◆ Task to carry out: Your answer must be every line of the data below that holds the string "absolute", copied exactly.

----

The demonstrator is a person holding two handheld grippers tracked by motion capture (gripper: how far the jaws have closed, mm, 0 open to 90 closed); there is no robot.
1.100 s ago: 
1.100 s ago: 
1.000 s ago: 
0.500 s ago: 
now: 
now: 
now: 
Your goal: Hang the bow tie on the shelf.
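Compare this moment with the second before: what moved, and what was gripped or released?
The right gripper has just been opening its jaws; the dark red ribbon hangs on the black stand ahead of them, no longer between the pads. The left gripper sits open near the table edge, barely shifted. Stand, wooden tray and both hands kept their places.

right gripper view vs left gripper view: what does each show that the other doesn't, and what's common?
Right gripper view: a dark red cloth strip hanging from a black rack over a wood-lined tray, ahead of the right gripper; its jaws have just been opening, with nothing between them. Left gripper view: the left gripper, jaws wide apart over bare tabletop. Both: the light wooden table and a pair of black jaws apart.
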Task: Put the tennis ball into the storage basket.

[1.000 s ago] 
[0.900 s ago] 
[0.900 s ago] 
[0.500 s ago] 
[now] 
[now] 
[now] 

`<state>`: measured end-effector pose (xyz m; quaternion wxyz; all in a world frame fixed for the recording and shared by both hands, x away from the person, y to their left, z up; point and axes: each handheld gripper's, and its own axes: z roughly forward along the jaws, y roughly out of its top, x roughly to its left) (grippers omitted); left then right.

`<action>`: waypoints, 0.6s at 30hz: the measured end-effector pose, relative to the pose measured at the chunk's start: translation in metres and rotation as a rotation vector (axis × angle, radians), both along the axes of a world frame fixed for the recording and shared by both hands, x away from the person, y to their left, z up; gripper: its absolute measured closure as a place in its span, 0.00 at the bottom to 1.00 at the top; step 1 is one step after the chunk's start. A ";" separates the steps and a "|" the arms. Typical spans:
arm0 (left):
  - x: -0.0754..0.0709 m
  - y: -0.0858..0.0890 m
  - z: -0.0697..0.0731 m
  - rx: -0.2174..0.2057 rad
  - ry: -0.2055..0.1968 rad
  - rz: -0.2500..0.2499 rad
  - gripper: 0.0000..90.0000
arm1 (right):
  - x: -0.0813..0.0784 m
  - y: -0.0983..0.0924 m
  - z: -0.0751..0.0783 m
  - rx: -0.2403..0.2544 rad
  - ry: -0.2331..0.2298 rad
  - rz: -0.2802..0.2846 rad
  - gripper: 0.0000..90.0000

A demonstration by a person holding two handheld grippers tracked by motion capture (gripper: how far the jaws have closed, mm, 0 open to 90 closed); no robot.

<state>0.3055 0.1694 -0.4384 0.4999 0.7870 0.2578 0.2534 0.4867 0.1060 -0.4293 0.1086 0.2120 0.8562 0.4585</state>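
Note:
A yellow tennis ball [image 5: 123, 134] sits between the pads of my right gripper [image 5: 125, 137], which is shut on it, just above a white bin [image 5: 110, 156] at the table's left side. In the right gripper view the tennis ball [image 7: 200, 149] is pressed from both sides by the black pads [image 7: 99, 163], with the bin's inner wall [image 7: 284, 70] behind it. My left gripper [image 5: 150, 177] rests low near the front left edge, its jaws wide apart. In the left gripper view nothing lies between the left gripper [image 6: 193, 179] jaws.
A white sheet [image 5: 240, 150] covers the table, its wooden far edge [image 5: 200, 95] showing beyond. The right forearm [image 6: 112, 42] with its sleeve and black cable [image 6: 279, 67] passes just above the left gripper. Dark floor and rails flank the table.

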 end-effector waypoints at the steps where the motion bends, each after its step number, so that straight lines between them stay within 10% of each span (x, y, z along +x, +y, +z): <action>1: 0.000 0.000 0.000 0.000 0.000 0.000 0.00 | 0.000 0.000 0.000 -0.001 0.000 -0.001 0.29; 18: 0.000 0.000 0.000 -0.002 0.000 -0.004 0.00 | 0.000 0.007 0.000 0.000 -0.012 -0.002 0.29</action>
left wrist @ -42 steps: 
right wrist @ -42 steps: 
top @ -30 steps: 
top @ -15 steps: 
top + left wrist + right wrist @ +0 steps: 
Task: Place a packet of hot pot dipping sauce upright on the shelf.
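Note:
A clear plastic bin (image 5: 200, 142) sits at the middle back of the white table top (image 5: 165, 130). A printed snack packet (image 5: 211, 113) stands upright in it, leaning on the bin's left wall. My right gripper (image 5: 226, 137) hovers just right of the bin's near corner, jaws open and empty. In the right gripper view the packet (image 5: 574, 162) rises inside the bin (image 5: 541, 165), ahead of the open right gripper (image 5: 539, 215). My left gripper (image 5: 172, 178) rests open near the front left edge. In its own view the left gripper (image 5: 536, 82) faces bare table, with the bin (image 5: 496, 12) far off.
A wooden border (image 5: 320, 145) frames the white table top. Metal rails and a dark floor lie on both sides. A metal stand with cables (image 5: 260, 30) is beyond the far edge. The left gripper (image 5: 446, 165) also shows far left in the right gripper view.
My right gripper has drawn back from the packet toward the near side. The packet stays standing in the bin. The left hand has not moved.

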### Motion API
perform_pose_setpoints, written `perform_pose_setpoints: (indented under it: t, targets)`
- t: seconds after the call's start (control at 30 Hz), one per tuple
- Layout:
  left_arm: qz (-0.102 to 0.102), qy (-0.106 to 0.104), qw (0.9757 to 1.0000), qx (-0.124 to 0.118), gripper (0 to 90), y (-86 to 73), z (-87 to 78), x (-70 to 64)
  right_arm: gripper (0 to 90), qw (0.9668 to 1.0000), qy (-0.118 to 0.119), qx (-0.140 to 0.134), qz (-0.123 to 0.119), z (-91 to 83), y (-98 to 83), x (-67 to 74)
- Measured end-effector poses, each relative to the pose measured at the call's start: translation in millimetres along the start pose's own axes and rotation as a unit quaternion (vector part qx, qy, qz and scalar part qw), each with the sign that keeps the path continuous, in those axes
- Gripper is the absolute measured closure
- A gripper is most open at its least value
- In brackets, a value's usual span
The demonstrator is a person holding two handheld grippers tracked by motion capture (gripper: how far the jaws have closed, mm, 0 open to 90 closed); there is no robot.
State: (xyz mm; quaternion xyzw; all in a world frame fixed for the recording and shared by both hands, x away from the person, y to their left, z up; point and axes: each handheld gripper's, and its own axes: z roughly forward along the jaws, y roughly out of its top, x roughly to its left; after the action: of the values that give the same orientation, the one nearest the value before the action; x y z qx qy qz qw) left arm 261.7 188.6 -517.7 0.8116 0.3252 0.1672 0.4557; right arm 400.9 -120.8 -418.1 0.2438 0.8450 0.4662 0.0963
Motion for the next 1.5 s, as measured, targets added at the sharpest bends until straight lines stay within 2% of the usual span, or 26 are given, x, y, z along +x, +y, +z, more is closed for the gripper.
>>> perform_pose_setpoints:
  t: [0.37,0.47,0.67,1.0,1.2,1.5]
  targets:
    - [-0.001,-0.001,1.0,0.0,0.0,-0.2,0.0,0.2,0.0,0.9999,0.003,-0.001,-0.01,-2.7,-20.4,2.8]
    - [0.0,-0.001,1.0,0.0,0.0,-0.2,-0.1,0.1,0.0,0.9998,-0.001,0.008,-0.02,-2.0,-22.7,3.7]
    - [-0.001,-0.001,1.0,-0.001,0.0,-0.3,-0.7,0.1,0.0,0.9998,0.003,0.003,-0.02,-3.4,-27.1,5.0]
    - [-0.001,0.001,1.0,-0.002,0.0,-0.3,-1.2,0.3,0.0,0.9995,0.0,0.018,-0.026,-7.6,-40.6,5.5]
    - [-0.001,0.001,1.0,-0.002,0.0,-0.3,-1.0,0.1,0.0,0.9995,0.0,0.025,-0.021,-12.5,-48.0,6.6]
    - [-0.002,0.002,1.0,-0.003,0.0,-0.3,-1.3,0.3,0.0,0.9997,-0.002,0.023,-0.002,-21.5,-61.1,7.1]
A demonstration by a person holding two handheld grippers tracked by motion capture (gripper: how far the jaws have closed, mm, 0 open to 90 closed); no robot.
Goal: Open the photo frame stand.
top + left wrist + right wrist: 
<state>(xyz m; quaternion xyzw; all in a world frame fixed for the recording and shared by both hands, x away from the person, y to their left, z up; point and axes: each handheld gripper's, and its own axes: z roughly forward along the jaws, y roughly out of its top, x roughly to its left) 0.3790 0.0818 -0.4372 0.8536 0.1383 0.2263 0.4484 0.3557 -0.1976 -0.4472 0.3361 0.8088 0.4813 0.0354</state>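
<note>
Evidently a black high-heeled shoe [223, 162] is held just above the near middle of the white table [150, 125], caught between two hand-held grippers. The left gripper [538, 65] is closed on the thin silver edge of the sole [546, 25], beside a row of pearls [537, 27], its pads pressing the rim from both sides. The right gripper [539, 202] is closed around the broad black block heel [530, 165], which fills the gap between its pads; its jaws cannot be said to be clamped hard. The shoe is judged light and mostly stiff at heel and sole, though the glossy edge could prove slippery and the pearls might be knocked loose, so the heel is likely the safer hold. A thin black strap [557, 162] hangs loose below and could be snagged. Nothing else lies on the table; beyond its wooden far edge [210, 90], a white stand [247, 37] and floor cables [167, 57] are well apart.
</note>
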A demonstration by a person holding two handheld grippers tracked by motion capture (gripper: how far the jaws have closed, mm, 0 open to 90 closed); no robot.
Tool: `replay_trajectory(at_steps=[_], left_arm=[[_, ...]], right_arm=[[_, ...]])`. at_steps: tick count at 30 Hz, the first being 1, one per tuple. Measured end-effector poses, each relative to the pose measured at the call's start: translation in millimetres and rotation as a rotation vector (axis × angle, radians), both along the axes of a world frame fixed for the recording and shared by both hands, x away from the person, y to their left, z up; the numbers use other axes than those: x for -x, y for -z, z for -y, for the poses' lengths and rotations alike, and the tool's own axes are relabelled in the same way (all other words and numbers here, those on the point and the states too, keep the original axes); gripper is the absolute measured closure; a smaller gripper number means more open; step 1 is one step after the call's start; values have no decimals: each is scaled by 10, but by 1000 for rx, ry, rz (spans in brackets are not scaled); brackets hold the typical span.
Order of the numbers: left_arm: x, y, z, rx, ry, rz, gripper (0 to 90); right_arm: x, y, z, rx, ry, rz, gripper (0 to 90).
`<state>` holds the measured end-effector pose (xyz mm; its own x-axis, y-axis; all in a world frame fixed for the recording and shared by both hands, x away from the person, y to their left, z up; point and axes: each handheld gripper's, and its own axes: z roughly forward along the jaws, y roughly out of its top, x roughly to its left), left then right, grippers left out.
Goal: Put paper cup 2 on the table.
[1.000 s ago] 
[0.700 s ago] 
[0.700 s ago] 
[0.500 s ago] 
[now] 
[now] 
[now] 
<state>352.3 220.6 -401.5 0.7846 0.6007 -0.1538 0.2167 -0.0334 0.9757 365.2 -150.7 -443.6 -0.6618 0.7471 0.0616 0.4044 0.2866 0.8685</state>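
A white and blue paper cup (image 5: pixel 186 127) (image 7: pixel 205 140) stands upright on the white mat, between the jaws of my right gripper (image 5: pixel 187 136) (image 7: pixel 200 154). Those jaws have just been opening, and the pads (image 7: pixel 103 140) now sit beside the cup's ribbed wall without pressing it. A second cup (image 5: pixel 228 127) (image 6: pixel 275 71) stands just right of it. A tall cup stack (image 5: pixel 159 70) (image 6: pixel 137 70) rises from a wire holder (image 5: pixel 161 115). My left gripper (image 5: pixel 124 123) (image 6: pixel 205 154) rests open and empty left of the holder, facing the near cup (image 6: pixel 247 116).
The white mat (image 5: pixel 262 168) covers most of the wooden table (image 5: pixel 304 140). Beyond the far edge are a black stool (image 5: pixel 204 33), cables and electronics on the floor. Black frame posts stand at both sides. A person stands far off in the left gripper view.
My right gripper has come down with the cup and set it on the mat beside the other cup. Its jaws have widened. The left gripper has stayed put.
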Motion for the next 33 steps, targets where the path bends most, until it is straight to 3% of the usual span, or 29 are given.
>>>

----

◆ Answer to this problem:
`<action>`: waypoints, 0.6s at 30hz: the measured end-effector pose, relative to the pose measured at the chunk's start: translation in metres and rotation as a rotation vector (axis × angle, radians), both along the axes of a world frame fixed for the recording and shared by both hands, x away from the person, y to their left, z up; gripper: its absolute measured closure as a place in its span, 0.00 at the bottom to 1.00 at the top; step 1 is one step after the chunk's start. A ";" separates the steps and a "|" the arms. Typical spans:
- Gripper is the absolute measured closure
Tool: `replay_trajectory(at_steps=[_], left_arm=[[_, ...]], right_arm=[[_, ...]])`. at_steps: tick count at 30 Hz, the first being 1, one per tuple. Measured end-effector poses, each relative to the pose measured at the call's start: translation in millimetres and rotation as a rotation vector (axis × angle, radians), both along the axes of a world frame fixed for the recording and shared by both hands, x away from the person, y to their left, z up; the numbers use other axes than those: x for -x, y for -z, z for -y, for the poses' lengths and rotations alike, and the tool's own axes are relabelled in the same way (all other words and numbers here, those on the point and the states too, keep the original axes); gripper is the absolute measured closure; a smaller gripper number means more open; step 1 is one step after the call's start; values have no decimals: each is scaled by 10, but by 1000 for rx, ry, rz (spans in brackets are not scaled); brackets hold the typical span.

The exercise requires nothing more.